At first, Peirce wanted to make a documentary about the stop-loss policy and interviewed some actual soldiers, but eventually settled on this fictional film using stop-loss as its key plot point. She may have been too ambitious in telling Brandon's story and intercutting it with Tommy's self-destructive alcoholism and Steve's shaky relationship with his girlfriend, Michele (Amy Cornish). Earlier films, such as "The Deer Hunter" and "Coming Home," have dealt with post-war trauma of returning soldiers, so the scenes involving Tommy and Steve are pretty predictable. Phillippe is a fine actor who is just now getting larger roles in films. He was excellent in both "Flags of Our Fathers" and "Breach," and now adds another exceptional performance with "Stop-Loss." With a believable Texas twang, his Brandon registers as a regular guy who has become an excellent soldier. He would no more think of disobeying an order than juggling scorpions. He is respectful, honest, obedient, and courageous. But he never comes across as a goody-goody. He enjoys kicking back a few beers and raising hell on Saturday night with his pals. So his Everyman is a guy we look up to. When he decides to go AWOL, it is both dramatic and shocking. Phillippe portrays Brandon not as a guy who wants to run. His first instinct is to right an injustice, but the army, politics, and bureaucracy conspire against him.
The film has great strengths. The opening sequence, beautifully staged and edited, shows Brandon in Iraq leading his men into what turns out to be an ambush. We get a real feel for the fear that soldiers deployed in Iraq must undergo. Trapped in a narrow alley, their vehicle and heavy machine gun destroyed, they have to battle gunfire from the roofs on both sides of the street, sheltering in strange buildings where death can wait at every turn. These scenes rank with the most realistic movie battle scenes.

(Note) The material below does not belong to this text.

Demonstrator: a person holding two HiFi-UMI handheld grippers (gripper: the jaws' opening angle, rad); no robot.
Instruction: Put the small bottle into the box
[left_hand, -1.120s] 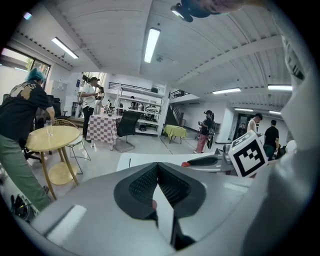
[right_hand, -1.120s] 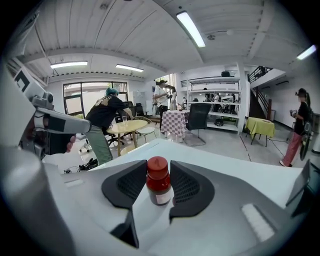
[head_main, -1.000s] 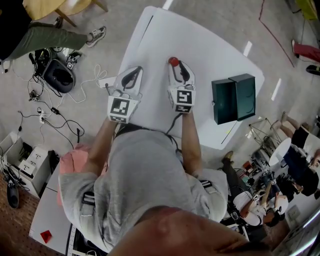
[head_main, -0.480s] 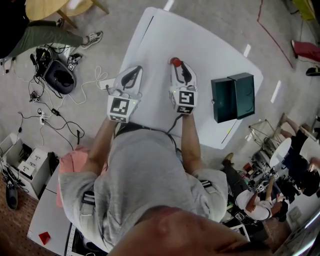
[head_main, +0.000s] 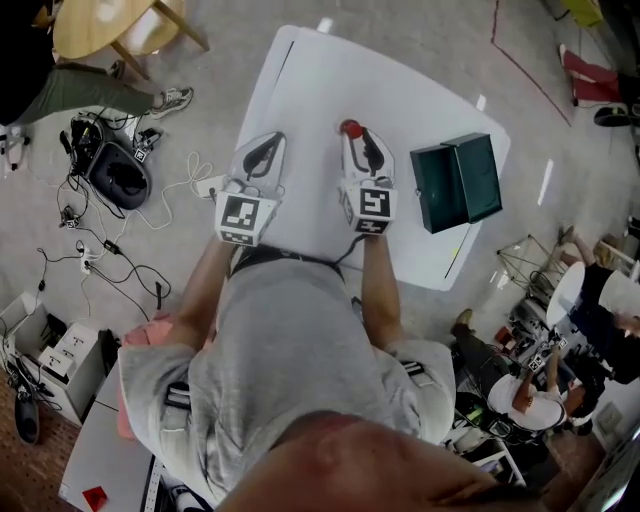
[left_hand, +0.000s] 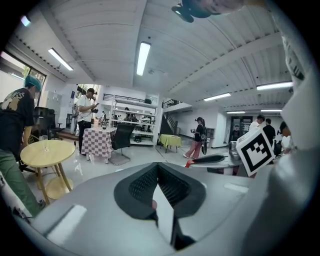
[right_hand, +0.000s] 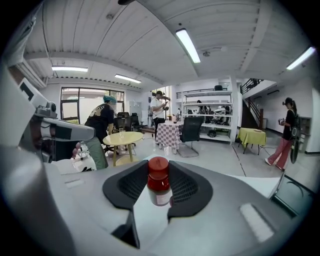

Another strong scene is Brandon's visit to Rico in a veteran's hospital. Rico is severely disabled from the ambush in Iraq, yet retains his sense of humor and optimism. As squad leader, Brandon feels responsibility for Rico's condition, yet is helpless to do more than pay him a visit and offer encouragement. Rasuk, first seen on screen five years ago in "Raising Victor Vargas," is a natural actor with great charm. His small role and one memorable scene add resonance to the story, contrasting Rico's constructive attitude with Tommy's inability to get a grip on civilian life.
I was happy to see that Peirce avoided typical pitfalls. A road trip Brandon takes with Michele, for example, remains just that, with no romantic complications. The relationship between Brandon and his buddy's girlfriend is not typical Hollywood, and that's precisely why it rings true.
"Stop-Loss," rated R, is both the engaging story of one soldier trapped by an unfair, desperate practice, and a cautionary tale of how government policy can betray those who fight our wars.